Greer became aware of the issue during unsuccessful attempts to replicate his lab’s discovery of magnetic properties in an alloy their collaborators had made. Instead, they found oxidation from a cleaning product had contaminated their original results. The error led to a retraction, a declined grant, a commentary describing their troubleshooting — and a story about science working as it should.
“I have given several scientific talks that included our retraction story,” Greer said of the paper, which was retracted in December 2024. “Audience reaction has been uniformly positive.”

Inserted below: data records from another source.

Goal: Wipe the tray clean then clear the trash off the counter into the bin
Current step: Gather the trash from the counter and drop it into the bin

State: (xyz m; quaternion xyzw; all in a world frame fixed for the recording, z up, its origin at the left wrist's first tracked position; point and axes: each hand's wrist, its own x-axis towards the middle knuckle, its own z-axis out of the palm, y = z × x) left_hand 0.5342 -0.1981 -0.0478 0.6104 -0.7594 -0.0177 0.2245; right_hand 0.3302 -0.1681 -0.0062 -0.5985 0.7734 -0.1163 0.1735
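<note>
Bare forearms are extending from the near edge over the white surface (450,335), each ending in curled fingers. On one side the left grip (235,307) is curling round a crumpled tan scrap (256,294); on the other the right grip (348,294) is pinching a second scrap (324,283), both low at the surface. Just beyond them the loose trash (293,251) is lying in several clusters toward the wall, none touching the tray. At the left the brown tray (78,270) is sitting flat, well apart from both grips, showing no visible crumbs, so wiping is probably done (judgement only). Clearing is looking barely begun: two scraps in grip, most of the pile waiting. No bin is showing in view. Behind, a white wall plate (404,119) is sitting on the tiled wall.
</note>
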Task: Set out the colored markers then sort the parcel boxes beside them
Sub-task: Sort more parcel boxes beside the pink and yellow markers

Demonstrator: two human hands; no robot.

The now-retracted paper, published in 2022 in Advanced Science, described the unexpected discovery that a fabricated material had desirable magnetic properties, indicating the presence of an alloy called tetrataenite. Materials with these properties typically include rare-earth metals, which can be costly and environmentally damaging to obtain. The new material did not contain these elements, so it seemed like it “might be a long-sought route to high-performance magnets without rare-earth content,” Greer told us.
The findings the researchers reported “were entirely accidental,” Greer said. “We were looking for good mechanical properties, not good magnetic properties.”
News stories and press releases touted the discovery of the alloy’s magnetic properties as a new way to make tetrataenite, dubbed a “cosmic magnet.” The group applied for a patent on the material and a grant from the European Union to fund their efforts to optimize its magnetic properties.
“While awaiting a decision on that funding,” Greer said, he had members of his lab who were not on the original paper test new, related materials. However, they found “absolutely no evidence” for the component of the material responsible for the magnetic properties. They tested a new batch of the original material made in a different lab and a sample from the original, and did not find this component in either.
Greer told us once the lab was unable to replicate the original results with the original material, he contacted the journal to begin the retraction process, declined the EU grant funding, and stopped pursuing the patent on the material.
Further studies in Greer’s lab revealed what caused the original incorrect results — a surface oxide induced by a cleaning procedure, Greer told us. “Ironically, trying to use the best ‘cleaning’ of the sample had achieved the opposite!”
The original article has been cited 19 times, according to Clarivate’s Web of Science, including three citations since its retraction on Dec. 18, 2024. Greer does not have any other retracted papers.
A spokesperson for Wiley, which publishes Advanced Science, told us, the “authors’ willingness to flag errors that potentially undermine their findings, as was the case here, in order to correct the record, is a healthy part of the research and publishing process.”
The researchers who discovered the contamination issue wrote a commentary describing their attempts to replicate the original findings. The paper, titled “Reinterpretation of report of tetrataenite in bulk alloy castings,” was published in Advanced Science around the same time as the retraction notice for the original paper.